L'offensive de charme du premier ministre grec Alexis Tsipras auprès de la chancelière allemande Angela Merkel a réussi à briser la glace entre leurs deux pays, mais la pression demeure pour qu'Athènes concrétise rapidement ses engagements vis-à-vis de ses créanciers.

L'accueil en grande pompe à Berlin lundi soir par la première puissance de la zone euro du dirigeant issu de la gauche radicale Syriza, mouton noir de ce club, intervient après deux mois au pouvoir du nouveau gouvernement grec, marqué par un bras de fer constant avec ses créanciers européens.

Ces derniers ne cessent de réclamer de nouveaux engagements de réformes concrets par Athènes, pour débloquer une dernière tranche de prêts vitale pour la survie financière du pays.

Outre son caractère symbolique, le tête-à-tête Merkel-Tsipras a été perçu comme un signe patent de la détermination de la dirigeante allemande à aider la Grèce. «Il n'y a pas d'autre voie que le dialogue» malgré «les désaccords et les questions difficiles» à résoudre, a-t-elle affirmé.

Cette rencontre restait inimaginable il y a encore quelques semaines, quand Alexis Tsipras évoquait au lendemain de sa victoire aux législatives fin janvier «l'obligation historique» de son pays «à réclamer à Berlin le remboursement d'indemnisations de guerre».

Mais le ton a soudainement baissé, Alexis Tsipras avouant qu'«il était faux et simpliste d'imputer seulement aux étrangers les problèmes en Grèce alors qu'il y a des problèmes internes du pays qui ont contribué à la crise».

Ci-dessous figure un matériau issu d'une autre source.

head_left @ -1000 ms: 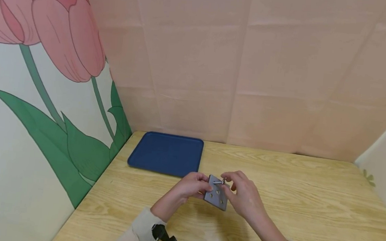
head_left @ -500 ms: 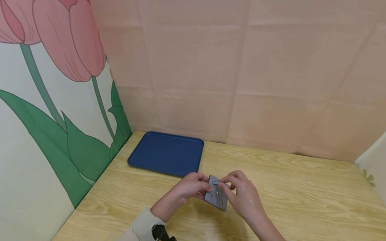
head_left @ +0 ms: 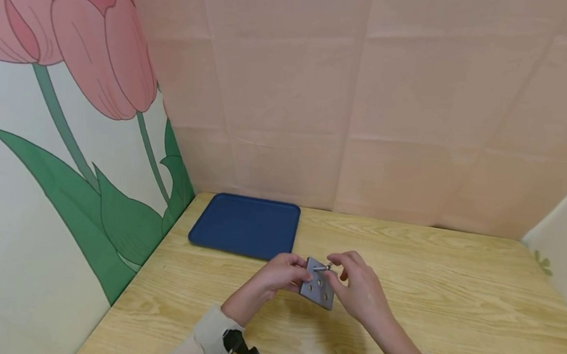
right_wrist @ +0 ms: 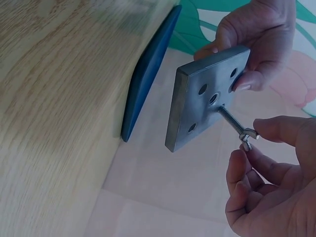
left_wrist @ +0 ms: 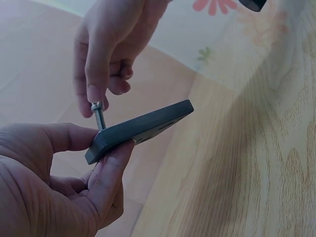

La majorité de la presse grecque saluait mardi «cette preuve de réalisme» du premier ministre grec dans sa tentative «de rétablir la confiance» avec Berlin.

«Realpolitik»

«Hier (lundi), M. Tsipras était différent. Il a défendu les arguments grecs sans extrémisme et avec un sens de l'autocritique», se félicitait le quotidien libéral Kathimerini, tout en déplorant que le gouvernement ait «perdu deux mois avec des artifices médiatiques».

«'Realpolitik' d'Alexis» titrait Ta Néa (centre gauche), le plus gros quotidien grec.

Sans un déblocage de fonds rapide, «il sera 'impossible' pour Athènes d'assurer le service de la dette dans les prochaines semaines», avait déjà averti Alexis Tsipras dans un courrier le 15 mars adressé à la chancelière allemande, et révélé lundi par le Financial Times.

À court d'argent et sous pression, le gouvernement grec s'est finalement engagé vendredi à Bruxelles à présenter des réformes détaillées et chiffrées.

Devant ces développements, le président du Parlement européen, l'Allemand Martin Schulz, a estimé qu'un accord était possible «d'ici à la fin de la semaine», dans une interview mardi au quotidien italien La Repubblica.

Le porte-parole du gouvernement grec a affirmé pour sa part que la liste des réformes serait prête d'ici lundi «au plus tard».

Le patronat grec (Sev) a appelé lundi soir le gouvernement «à lever l'incertitude qui pèse sur l'économie» et à «conclure les négociations avec les créanciers», lors d'une rencontre avec le ministre des Finances Yanis Varoufakis.

Les experts de la zone euro (Euroworking group) doivent se réunir mercredi à Bruxelles tandis qu'un Eurogroupe devrait être convoqué dès que la liste des réformes sera prête, selon une source de Bruxelles.

Le climat semble s'apaiser alors que de nombreux analystes tiraient la sonnette d'alarme sur la possibilité «d'un accident» de paiement qui conduirait à une sortie de la Grèce de l'euro (Grexident).

«Les conditions d'un accident sont réunies (...) mais je crois qu'une solution sera trouvée pour l'éviter», a affirmé à l'AFP Panayiotis Petrakis, professeur d'économie à l'Université d'Athènes, arguant «du cadre bien établi» de la zone euro pour éviter de tels problèmes.

Pour sa part Carsten Brzeski, chef économiste d'ING DiBa, estime qu'Athènes et Berlin ont «essayé d'apaiser les tensions» et se préparent «pour un compromis».

La Bourse elle-même regagnait des couleurs après l'effondrement des dernières semaines, prenant aux alentours de 3% dans l'après-midi, comme la veille.

En Grèce, où la popularité de Syriza continue de croître, les citoyens se disent «fiers» de l'attitude du gouvernement.

«Je ne sais pas ce qui va se passer mais les choses ne peuvent pas devenir pires qu'avant», estime Maria Fragopoulou, une retraitée dont la pension s'est encore amenuisée ces derniers mois.